Wisconsin sucks. Its biggest city, Milwaukee, is, if I’m being generous, a moderately important suburb of Chicago. Despite being directly due north, the highway between the two, Interstate 94, is signed east-west. Deep down, I think this is fundamental Wisconsin logic. I might be in Milwaukee, and trying to leave. “How do I leave Wisconsin?” I think. “You go to Chicago.” So I follow signs for I-94, and finally get to the ramp. “What the fuck?” I ask. My options are east and west, but Chicago is south. So which way do I go? I can’t figure it out. I’m getting hungry. My car is running low, from idling at the ramp, trying to decide how to escape the state. So I go to a gas station, buy some food, pump a tank. It all costs seventy dollars. Of that, the state pockets four dollars.
Congratulations. You just made Scott Walker’s old office four dollars richer. Oh, you forgot about him? I didn’t. I just don’t feel like talking about him.
And you’re still stuck trying to figure out how to get out. (For your information, if this ever happens to you, it’s east. I-94 East is straight due south to Chicago. Get out while you can.)

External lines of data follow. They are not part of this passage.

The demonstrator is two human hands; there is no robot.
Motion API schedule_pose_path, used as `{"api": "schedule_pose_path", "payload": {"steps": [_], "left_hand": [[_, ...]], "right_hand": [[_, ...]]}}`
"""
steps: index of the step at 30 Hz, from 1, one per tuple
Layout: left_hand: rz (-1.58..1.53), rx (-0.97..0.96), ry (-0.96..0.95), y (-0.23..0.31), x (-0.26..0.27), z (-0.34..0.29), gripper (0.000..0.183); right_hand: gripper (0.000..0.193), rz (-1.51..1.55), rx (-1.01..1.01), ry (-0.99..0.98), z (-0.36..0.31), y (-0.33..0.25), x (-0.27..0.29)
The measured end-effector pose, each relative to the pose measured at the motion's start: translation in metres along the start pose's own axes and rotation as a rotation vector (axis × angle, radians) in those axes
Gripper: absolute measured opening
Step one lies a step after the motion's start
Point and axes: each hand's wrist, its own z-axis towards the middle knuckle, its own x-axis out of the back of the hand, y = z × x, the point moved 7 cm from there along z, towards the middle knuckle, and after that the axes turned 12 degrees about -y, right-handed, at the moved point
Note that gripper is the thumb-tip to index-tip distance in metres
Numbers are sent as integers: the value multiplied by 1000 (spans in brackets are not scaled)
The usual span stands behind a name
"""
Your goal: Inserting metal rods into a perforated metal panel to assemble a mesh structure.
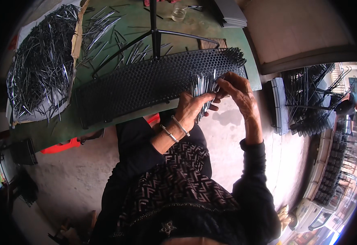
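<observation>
Head view, noted remotely: I see a bundle of thin sticks (203, 85) between the two hands, its long axis running away from the body and its far end fanned. The left hand (189, 107) grasps it around the nearer half. The right hand (240, 92) is just at its right side, fingers bent in close; I cannot tell whether they pinch a stick. I judge the right fingertips nearer the fanned end. Beyond the bundle, a dark perforated panel (137, 75) lies left to right on the green worktop (135, 18), roughly crosswise to the sticks. A black stand (153, 20) rises behind it; a large heap of sticks (44, 61) sits left. Past the pale floor (223, 147), to the right, stand stacked panels (281, 107).
</observation>
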Motion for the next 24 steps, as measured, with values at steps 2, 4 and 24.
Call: {"api": "schedule_pose_path", "payload": {"steps": [2, 4, 24], "left_hand": [[-16, 17, 11, 0, -2, 1, 21], [-45, 19, 22, -1, -2, -1, 21], [-190, 114, -141, -21, -7, 8, 22]], "right_hand": [[18, -8, 24, 9, 0, 1, 2], [18, -16, 50, 20, -2, -1, 3], [13, -444, 196, 742, 24, 13, 102]]}}
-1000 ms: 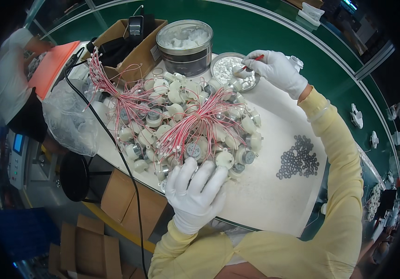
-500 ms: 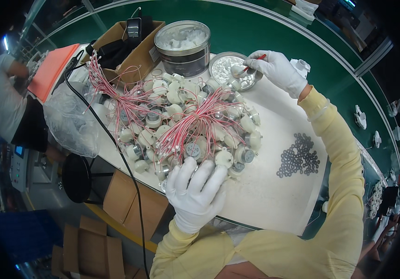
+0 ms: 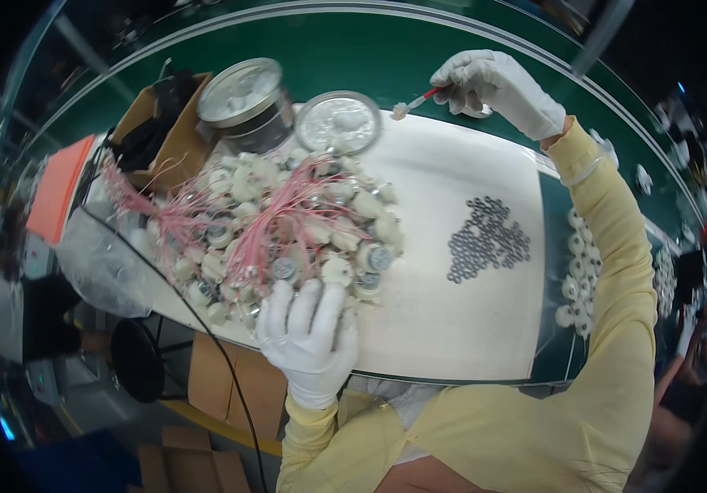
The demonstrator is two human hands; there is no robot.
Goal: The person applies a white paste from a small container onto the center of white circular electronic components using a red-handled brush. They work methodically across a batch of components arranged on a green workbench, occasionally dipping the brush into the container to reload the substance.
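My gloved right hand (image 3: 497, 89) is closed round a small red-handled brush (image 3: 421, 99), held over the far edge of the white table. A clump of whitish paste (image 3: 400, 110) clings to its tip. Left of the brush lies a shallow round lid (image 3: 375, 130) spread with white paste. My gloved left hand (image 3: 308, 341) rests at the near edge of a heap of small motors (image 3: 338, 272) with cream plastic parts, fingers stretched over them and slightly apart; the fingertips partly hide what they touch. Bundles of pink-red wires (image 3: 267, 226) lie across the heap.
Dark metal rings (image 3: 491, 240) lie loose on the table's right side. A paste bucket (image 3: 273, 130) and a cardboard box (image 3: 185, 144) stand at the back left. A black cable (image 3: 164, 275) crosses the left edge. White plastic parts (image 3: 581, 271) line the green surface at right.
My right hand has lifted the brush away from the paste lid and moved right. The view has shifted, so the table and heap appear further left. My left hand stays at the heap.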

Two final notes I’d like to end on. One is actually baseball-related — with every passing week, this looks less and less like a fluke. The Pirates are currently on a four-game winning streak, the longest they’ve had (except last week) since 2019, and nobody has even noticed. That’s how I know we’re doing well. The statheads at FiveThirtyEight agree. Coming into the season with just eight percent playoff odds, Silver and Company have given the Bucs progressively better odds each week, reaching 11 percent two weeks ago, then 21 percent last week, and a staggering 38 percent now. For the first time, Silver projects the Bucs to finish with a winning record — 83-79, to be precise, the best Pirates mark since 2015. This team might, just might, be the real deal this season.
And one is personal. I don’t know how many people actually read these columns; I think it’s mostly the wonderful sports editor, morbidly curious friends, and any other unfortunate soul who happens to stumble across it. But whoever you are, I hope you know what you mean to me. It’ll be four months before I reach you again, in the dying days of August. Hopefully, by then, we’ll still have a winning record, and be in the thick of a playoff chase. But do me, and more importantly, yourself a favor. Follow this team, because this is something special, something we haven’t seen in this town in a long time. In my very first High Seas article, I said that if this team didn’t suck, it would be beautiful to behold it together. And you know what? I was envisioning a .500 season, not the best team in the NL.
If we keep up even a fraction of this pace, it really will be beautiful to behold it together. Have an incredible summer, and fill it with as much baseball as you can or want to. Dear reader, I’ll see you on the flip side.